Mayoritas Anggota DPD Tolak Kenaikan TDL

Anggota DPD RI Marwan Batubara mewakili 97 anggota Dewan Perwakilan Daerah (DPD) menolak rencana kenaikan (tarif dasar listrik) (TDL) yang akan diputuskan oleh pemerintah pada Selasa (21/3). Mereka pun tak setuju berapapun besar kenaikan TDL. Alasannya, kenaikan itu akan berdampak luas dan menambah beratnya beban hidup rakyat pasca kenaikan BBM Oktober 2005 lalu.

“Kami akan minta DPD RI secara institusi menolak kenaikan TDL tersebut pada Rapat Paripurna DPD RI pada 28 Maret mendatang. Soal tidak adanya dukungan dari Pak Ginandjar dan Irman Gusman, yang jelas kami sudah mengedarkan permohonan dukungan itu ke semua anggota dan pimpinan, tapi bagi yang menolak kami tidak tahu alasannya, dan merekalah yang paling tahu mengapa menolak?” terang Marwan Batubara bersama I Wayan Sudirta dan Rusman Djohan kepada wartawan di Gedung MPR/DPR RI Jakarta, Senin (20/3).

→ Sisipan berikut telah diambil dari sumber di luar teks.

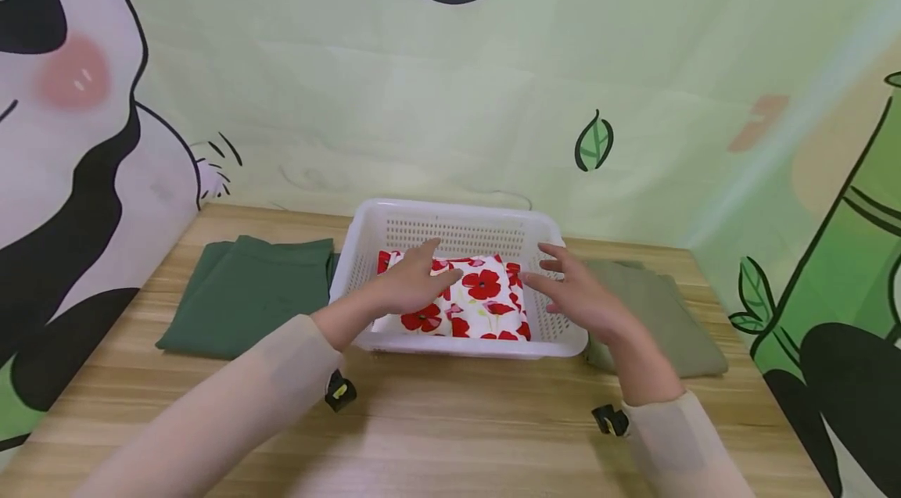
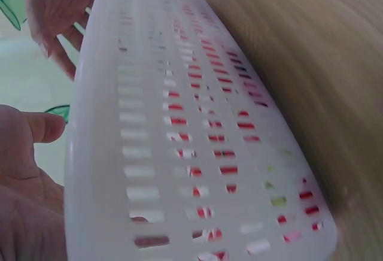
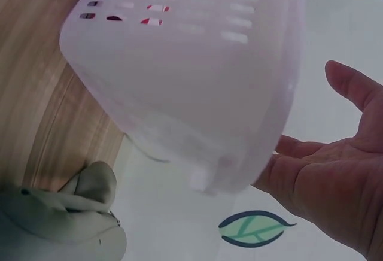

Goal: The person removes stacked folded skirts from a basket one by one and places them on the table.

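A white plastic basket point(image 1: 464, 347) with slotted walls holds a folded white cloth printed with red flowers point(image 1: 486, 302). My left hand point(image 1: 411, 279) hovers over the left part of that cloth, thumb spread away from the fingers and nothing in it. Above the basket's right side is my right hand point(image 1: 573, 291), its fingers loosely spread and holding nothing. The left wrist view shows the basket's front wall point(image 2: 161, 123), red print visible through the slots, with both hands beyond the rim. In the right wrist view the right hand point(image 3: 335, 171) is partly behind the basket's corner.
A folded dark green cloth point(image 1: 246, 295) lies left of the basket on the wooden table point(image 1: 450, 420). To its right lies a folded grey-green cloth point(image 1: 662, 318), partly behind my right hand. A printed backdrop point(image 1: 338, 107) rises behind the table.
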`<state>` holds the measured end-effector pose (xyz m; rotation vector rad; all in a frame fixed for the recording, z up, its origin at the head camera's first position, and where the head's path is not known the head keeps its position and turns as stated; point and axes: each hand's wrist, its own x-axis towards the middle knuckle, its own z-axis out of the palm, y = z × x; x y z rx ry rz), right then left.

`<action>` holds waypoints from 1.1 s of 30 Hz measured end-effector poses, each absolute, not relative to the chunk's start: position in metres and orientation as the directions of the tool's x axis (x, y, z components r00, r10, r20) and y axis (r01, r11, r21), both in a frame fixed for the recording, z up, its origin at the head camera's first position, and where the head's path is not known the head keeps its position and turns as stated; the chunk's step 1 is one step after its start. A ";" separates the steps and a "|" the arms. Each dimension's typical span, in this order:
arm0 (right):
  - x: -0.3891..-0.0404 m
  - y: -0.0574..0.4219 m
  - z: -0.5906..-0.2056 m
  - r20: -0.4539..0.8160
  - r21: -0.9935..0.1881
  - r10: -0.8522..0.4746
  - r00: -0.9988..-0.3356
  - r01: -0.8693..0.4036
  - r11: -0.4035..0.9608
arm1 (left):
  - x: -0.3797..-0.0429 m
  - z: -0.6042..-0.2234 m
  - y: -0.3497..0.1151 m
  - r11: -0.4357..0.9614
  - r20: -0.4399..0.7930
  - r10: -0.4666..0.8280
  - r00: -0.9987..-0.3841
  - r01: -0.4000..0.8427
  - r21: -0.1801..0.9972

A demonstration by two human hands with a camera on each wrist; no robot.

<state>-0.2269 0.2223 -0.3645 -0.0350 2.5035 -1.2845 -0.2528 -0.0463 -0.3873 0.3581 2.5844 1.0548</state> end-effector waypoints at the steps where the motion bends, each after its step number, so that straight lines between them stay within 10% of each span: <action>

Menurutnya, penggalangan penolakan kenaikan TDL itu sudah dimulai sejak 22 Februari lalu. Selain melalui acara seminar dan menyerap aspirasi aspirasi LSM, pemuda dan masyarakat, juga DPD dan DPR RI sendiri, maka sebanyak 97 anggota DPD (75,78%) mendesak pemerintah untuk membatalkan kenaikan TDL.

“Apalagi sejak 1997 dari kenaikan ke kenaikan PLN tidak pernah memperbaiki kinerjanya termasuk korupsi di internalnya sendiri,” sambung mantan petinggi Indosat.

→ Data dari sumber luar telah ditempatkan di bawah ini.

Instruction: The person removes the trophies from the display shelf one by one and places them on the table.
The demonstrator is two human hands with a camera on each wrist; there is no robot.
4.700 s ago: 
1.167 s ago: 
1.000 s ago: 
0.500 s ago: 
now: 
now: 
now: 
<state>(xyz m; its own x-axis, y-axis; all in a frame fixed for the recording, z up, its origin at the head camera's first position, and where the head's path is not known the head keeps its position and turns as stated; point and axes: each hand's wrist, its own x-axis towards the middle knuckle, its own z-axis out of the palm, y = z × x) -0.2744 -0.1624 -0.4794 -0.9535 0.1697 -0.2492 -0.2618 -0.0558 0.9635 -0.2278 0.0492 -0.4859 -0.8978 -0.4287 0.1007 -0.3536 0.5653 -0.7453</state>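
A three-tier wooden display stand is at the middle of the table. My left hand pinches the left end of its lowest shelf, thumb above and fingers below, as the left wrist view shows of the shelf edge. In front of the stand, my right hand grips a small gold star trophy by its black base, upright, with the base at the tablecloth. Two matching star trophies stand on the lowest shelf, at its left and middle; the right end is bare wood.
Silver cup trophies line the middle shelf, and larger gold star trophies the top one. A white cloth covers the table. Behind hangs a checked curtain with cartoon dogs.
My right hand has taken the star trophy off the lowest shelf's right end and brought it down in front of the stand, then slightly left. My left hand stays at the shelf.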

Anggota DPD asal Bali I Wayan Sudirta menjelaskan, pada Oktober 2005 lalu PLN mengajukan subsidi Rp 42 triliun, dan pemerintah hanya menyetujui Rp 14 triliun. “Jumlah itu sesungguhnya bisa ditutupi dengan meningkatkan efisiensi PLN sendiri. Selain itu korupsi yang jumlahnya mencapai triliunan rupiah di Risi PLN, PLTU Cilacap, PLTG Muara Tawar, PLTD Batu Ampar, PLTD Borang, PLTGU Cilegon, dan Maron Bali, ditambah pajak negara itu sudah cukup bagi PLN,” katanya.

Wayan Sudirta menambahkan, harga minyak mentah cenderung menurun antara 52—53 dollar AS/barel. Optimalisasi pemakaian gas alam untuk listrik dan bukannya diekspor sehingga gas untuk PLN kosong.

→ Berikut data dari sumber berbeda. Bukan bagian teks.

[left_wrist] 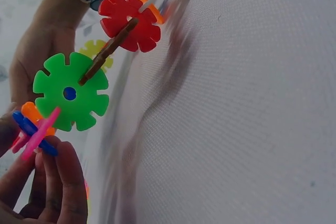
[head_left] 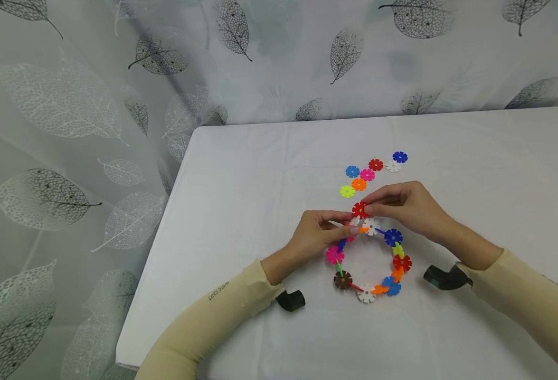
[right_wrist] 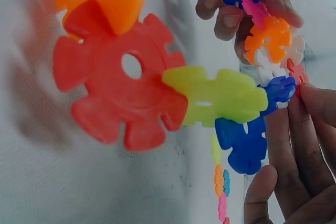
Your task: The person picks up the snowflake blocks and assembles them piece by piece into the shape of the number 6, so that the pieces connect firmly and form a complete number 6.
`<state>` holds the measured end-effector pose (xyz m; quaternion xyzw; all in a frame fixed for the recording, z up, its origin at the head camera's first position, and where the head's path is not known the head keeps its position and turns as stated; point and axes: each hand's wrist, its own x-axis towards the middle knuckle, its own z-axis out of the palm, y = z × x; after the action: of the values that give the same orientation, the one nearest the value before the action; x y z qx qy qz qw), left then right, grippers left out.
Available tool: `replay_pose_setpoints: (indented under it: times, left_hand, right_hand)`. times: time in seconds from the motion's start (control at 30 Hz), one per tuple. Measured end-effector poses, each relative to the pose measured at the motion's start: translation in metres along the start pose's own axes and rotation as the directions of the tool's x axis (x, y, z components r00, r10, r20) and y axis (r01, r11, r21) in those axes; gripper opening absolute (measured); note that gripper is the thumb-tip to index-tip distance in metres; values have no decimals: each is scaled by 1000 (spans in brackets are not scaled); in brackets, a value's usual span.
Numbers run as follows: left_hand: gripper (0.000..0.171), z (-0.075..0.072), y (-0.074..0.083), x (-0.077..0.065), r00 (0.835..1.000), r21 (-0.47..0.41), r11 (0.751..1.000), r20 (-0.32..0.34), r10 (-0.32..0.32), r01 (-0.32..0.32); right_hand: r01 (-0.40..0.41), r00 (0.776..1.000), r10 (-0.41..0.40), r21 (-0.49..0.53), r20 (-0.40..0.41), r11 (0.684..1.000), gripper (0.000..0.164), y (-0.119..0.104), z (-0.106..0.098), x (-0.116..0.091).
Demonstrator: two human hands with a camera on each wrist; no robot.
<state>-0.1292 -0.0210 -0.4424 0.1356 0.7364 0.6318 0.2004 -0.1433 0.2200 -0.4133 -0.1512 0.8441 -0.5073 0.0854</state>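
A ring of notched plastic snowflake discs in many colours, linked edge to edge, hangs between both hands over the white table; its blue disc (head_left: pixel 393 237) is on the right side. My left hand (head_left: pixel 318 232) pinches the ring at its upper left, by a pink disc and an orange one (right_wrist: pixel 269 39). Between the thumb and fingers of my right hand (head_left: pixel 409 207) is a red disc (head_left: pixel 360 210), held at the top of the ring right against the white discs. A green disc (left_wrist: pixel 86 106) hangs nearest the left wrist camera. Fingers partly hide the joint.
Beyond the hands, several loose discs lie flat on the table (head_left: pixel 240 179), among them a yellow one (head_left: pixel 347 191), an orange one (head_left: pixel 359 184) and a dark blue one (head_left: pixel 399 157). A leaf-patterned curtain (head_left: pixel 279 63) hangs behind the table's far edge and along its left side.
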Motion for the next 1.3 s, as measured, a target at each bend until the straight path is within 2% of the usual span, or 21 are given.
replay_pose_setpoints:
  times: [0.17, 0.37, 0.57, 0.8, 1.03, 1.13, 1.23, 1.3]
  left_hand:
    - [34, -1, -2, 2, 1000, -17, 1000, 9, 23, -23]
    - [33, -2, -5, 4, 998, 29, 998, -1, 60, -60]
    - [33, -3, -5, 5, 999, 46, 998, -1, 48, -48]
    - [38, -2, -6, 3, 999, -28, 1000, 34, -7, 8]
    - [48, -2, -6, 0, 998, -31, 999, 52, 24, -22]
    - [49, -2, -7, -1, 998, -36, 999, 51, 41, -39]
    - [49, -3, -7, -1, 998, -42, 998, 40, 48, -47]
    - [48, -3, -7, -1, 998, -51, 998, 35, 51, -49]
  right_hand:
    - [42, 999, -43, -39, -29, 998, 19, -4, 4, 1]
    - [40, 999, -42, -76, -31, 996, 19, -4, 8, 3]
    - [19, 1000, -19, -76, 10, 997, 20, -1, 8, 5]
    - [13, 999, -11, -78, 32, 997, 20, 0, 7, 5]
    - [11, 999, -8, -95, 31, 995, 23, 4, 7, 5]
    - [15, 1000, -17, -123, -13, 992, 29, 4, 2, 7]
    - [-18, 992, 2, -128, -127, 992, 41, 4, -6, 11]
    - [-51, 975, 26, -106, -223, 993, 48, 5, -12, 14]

”Kan aneh, gas diekspor, sementara gas untuk PLN tidak ada. Padahal penghematan dari gas listrik itu mencapai Rp 23,4 triliun. Dari sini saja sudah bisa menutupi kekuarangan PLN yang hanya Rp 14 triliun,” ujarnya.

Oleh karena itu, katanya, tidak ada alasan bagi pemerintah untuk menaikkan harga TDL tersebut. Sebaliknya, kalau dipaksakan dampak negatifnya akan meluas di tengah kondisi sosial politik dan ekonomi bangsa ini terpuruk.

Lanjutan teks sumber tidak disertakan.